→ Exercise
What is needed here is an exact copy of all the entries below.

[Source records]

»»

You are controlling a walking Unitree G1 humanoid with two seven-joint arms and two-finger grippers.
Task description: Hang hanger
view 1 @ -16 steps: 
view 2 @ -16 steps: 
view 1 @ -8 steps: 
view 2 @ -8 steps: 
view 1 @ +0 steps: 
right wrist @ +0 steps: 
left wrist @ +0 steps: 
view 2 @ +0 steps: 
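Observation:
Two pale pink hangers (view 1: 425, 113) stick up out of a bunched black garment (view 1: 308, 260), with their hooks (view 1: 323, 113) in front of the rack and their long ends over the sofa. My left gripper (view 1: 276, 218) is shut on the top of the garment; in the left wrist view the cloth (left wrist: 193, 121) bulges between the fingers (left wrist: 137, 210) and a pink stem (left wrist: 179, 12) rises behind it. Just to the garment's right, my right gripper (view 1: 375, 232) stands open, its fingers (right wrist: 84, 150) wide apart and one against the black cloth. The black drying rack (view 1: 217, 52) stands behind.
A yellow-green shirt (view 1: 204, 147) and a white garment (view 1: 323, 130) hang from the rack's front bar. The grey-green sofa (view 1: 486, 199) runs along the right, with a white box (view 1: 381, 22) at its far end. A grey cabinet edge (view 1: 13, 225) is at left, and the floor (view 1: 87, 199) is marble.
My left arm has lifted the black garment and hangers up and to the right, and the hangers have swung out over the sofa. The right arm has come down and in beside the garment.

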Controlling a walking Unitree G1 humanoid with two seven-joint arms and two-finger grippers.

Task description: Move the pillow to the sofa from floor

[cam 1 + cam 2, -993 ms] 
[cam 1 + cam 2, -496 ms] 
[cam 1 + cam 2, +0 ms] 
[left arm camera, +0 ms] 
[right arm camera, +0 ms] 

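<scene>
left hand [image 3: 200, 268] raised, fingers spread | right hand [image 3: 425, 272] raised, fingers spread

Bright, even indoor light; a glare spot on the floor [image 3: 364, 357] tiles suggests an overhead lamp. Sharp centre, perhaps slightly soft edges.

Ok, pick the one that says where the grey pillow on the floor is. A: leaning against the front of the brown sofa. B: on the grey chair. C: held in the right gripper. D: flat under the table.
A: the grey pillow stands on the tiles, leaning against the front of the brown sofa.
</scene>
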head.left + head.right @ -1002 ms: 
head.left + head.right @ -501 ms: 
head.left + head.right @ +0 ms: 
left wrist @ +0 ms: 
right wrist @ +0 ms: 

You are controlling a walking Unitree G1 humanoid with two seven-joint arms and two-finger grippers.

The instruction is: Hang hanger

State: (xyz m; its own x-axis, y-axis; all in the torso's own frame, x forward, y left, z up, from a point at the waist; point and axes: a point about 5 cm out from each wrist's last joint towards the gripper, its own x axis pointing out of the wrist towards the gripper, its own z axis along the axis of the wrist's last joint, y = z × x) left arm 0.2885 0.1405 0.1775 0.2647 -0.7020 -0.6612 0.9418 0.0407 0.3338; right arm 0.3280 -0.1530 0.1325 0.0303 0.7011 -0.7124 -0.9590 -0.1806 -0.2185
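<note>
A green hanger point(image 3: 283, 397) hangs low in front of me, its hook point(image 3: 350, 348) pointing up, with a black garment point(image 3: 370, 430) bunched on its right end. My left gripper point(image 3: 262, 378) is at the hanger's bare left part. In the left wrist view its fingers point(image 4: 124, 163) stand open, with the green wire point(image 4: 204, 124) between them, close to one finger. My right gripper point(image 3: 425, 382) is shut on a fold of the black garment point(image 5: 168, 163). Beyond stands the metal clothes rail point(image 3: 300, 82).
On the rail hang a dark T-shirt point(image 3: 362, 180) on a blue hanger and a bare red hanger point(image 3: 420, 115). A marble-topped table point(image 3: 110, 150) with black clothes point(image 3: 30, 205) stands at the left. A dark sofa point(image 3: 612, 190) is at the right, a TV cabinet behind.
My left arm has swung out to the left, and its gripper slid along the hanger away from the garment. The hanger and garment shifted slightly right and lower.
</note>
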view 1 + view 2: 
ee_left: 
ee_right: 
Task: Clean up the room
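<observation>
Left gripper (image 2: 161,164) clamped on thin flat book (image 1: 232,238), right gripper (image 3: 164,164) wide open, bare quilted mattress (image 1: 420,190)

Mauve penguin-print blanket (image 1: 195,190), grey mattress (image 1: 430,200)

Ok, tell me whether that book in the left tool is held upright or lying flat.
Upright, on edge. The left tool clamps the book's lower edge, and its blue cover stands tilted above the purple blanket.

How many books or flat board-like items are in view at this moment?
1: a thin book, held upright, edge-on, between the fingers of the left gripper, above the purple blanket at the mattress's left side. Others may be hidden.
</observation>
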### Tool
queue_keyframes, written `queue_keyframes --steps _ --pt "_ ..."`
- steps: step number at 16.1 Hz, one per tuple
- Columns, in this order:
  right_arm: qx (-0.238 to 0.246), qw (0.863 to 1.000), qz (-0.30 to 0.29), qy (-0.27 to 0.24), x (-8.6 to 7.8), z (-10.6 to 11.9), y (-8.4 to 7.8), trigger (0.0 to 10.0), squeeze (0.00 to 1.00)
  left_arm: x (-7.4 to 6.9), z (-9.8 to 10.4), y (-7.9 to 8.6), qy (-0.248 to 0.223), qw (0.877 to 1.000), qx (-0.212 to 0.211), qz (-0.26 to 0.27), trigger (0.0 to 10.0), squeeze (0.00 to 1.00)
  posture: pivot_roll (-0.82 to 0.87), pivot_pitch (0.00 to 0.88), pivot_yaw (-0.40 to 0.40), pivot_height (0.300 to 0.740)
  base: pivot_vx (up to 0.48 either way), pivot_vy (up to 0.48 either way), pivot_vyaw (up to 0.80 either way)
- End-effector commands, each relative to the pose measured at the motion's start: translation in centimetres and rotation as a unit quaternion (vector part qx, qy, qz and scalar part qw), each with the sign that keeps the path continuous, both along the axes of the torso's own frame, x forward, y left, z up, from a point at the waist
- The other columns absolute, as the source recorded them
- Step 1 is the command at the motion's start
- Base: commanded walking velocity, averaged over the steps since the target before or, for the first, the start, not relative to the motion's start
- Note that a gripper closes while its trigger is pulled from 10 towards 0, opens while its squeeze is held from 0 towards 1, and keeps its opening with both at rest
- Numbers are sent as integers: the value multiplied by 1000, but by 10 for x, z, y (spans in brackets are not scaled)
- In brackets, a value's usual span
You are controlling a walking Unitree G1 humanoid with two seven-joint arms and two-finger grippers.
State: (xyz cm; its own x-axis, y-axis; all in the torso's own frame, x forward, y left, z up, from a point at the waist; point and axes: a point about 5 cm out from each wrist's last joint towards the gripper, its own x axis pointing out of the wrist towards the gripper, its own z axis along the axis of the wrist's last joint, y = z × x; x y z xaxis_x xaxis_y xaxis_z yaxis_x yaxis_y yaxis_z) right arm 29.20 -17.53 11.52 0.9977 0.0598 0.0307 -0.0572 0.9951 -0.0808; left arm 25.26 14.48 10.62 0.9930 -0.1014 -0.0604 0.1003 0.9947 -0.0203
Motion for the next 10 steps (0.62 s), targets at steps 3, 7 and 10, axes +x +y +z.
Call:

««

→ Written solution
You are controlling a walking Unitree G1 humanoid with two seven-joint arms and two-finger grippers.
Task description: Hang hanger
view 1 @ -16 steps: 
view 2 @ -16 steps: 
view 1 @ -8 steps: 
view 2 @ -8 steps: 
view 1 @ +0 steps: 
right wrist @ +0 steps: 
left wrist @ +0 steps: 
view 2 @ +0 steps: 
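Observation:
Two pale pink hangers (view 1: 425, 113) stick up out of a bunched black garment (view 1: 308, 260), with their hooks (view 1: 323, 113) in front of the rack and their long ends over the sofa. My left gripper (view 1: 276, 218) is shut on the top of the garment; in the left wrist view the cloth (left wrist: 193, 121) bulges between the fingers (left wrist: 137, 210) and a pink stem (left wrist: 179, 12) rises behind it. Just to the garment's right, my right gripper (view 1: 375, 232) stands open, its fingers (right wrist: 84, 150) wide apart and one against the black cloth. The black drying rack (view 1: 217, 52) stands behind.
A yellow-green shirt (view 1: 204, 147) and a white garment (view 1: 323, 130) hang from the rack's front bar. The grey-green sofa (view 1: 486, 199) runs along the right, with a white box (view 1: 381, 22) at its far end. A grey cabinet edge (view 1: 13, 225) is at left, and the floor (view 1: 87, 199) is marble.
My left arm has lifted the black garment and hangers up and to the right, and the hangers have swung out over the sofa. The right arm has come down and in beside the garment.
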
Controlling a walking Unitree G1 humanoid with two seven-joint arms and two-finger grippers.

Task description: Move the pillow to the sofa from floor

[cam 1 + cam 2, -993 ms] 
[cam 1 + cam 2, -496 ms] 
[cam 1 + cam 2, +0 ms] 
[left arm camera, +0 ms] 
[right arm camera, +0 ms] 

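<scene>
left hand [image 3: 200, 268] raised, fingers spread | right hand [image 3: 425, 272] raised, fingers spread

Bright, even indoor light; a glare spot on the floor [image 3: 364, 357] tiles suggests an overhead lamp. Sharp centre, perhaps slightly soft edges.

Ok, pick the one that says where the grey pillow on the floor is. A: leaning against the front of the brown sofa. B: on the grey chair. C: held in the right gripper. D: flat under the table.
A: the grey pillow stands on the tiles, leaning against the front of the brown sofa.
</scene>
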head.left + head.right @ -1002 ms: 
head.left + head.right @ -501 ms: 
head.left + head.right @ +0 ms: 
left wrist @ +0 ms: 
right wrist @ +0 ms: 

You are controlling a walking Unitree G1 humanoid with two seven-joint arms and two-finger grippers.

The instruction is: Hang hanger

State: (xyz m; its own x-axis, y-axis; all in the torso's own frame, x forward, y left, z up, from a point at the waist; point and axes: a point about 5 cm out from each wrist's last joint towards the gripper, its own x axis pointing out of the wrist towards the gripper, its own z axis along the axis of the wrist's last joint, y = z × x) left arm 0.2885 0.1405 0.1775 0.2647 -0.7020 -0.6612 0.9418 0.0407 0.3338; right arm 0.3280 -0.1530 0.1325 0.0303 0.7011 -0.7124 -0.9590 -0.1806 -0.2185
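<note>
A green hanger point(image 3: 283, 397) hangs low in front of me, its hook point(image 3: 350, 348) pointing up, with a black garment point(image 3: 370, 430) bunched on its right end. My left gripper point(image 3: 262, 378) is at the hanger's bare left part. In the left wrist view its fingers point(image 4: 124, 163) stand open, with the green wire point(image 4: 204, 124) between them, close to one finger. My right gripper point(image 3: 425, 382) is shut on a fold of the black garment point(image 5: 168, 163). Beyond stands the metal clothes rail point(image 3: 300, 82).
On the rail hang a dark T-shirt point(image 3: 362, 180) on a blue hanger and a bare red hanger point(image 3: 420, 115). A marble-topped table point(image 3: 110, 150) with black clothes point(image 3: 30, 205) stands at the left. A dark sofa point(image 3: 612, 190) is at the right, a TV cabinet behind.
My left arm has swung out to the left, and its gripper slid along the hanger away from the garment. The hanger and garment shifted slightly right and lower.
</note>
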view 1 + view 2: 
ee_left: 
ee_right: 
Task: Clean up the room
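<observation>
Left gripper (image 2: 161,164) clamped on thin flat book (image 1: 232,238), right gripper (image 3: 164,164) wide open, bare quilted mattress (image 1: 420,190)

Mauve penguin-print blanket (image 1: 195,190), grey mattress (image 1: 430,200)

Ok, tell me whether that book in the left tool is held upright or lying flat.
Upright, on edge. The left tool clamps the book's lower edge, and its blue cover stands tilted above the purple blanket.

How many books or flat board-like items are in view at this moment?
1: a thin book, held upright, edge-on, between the fingers of the left gripper, above the purple blanket at the mattress's left side. Others may be hidden.
</observation>
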### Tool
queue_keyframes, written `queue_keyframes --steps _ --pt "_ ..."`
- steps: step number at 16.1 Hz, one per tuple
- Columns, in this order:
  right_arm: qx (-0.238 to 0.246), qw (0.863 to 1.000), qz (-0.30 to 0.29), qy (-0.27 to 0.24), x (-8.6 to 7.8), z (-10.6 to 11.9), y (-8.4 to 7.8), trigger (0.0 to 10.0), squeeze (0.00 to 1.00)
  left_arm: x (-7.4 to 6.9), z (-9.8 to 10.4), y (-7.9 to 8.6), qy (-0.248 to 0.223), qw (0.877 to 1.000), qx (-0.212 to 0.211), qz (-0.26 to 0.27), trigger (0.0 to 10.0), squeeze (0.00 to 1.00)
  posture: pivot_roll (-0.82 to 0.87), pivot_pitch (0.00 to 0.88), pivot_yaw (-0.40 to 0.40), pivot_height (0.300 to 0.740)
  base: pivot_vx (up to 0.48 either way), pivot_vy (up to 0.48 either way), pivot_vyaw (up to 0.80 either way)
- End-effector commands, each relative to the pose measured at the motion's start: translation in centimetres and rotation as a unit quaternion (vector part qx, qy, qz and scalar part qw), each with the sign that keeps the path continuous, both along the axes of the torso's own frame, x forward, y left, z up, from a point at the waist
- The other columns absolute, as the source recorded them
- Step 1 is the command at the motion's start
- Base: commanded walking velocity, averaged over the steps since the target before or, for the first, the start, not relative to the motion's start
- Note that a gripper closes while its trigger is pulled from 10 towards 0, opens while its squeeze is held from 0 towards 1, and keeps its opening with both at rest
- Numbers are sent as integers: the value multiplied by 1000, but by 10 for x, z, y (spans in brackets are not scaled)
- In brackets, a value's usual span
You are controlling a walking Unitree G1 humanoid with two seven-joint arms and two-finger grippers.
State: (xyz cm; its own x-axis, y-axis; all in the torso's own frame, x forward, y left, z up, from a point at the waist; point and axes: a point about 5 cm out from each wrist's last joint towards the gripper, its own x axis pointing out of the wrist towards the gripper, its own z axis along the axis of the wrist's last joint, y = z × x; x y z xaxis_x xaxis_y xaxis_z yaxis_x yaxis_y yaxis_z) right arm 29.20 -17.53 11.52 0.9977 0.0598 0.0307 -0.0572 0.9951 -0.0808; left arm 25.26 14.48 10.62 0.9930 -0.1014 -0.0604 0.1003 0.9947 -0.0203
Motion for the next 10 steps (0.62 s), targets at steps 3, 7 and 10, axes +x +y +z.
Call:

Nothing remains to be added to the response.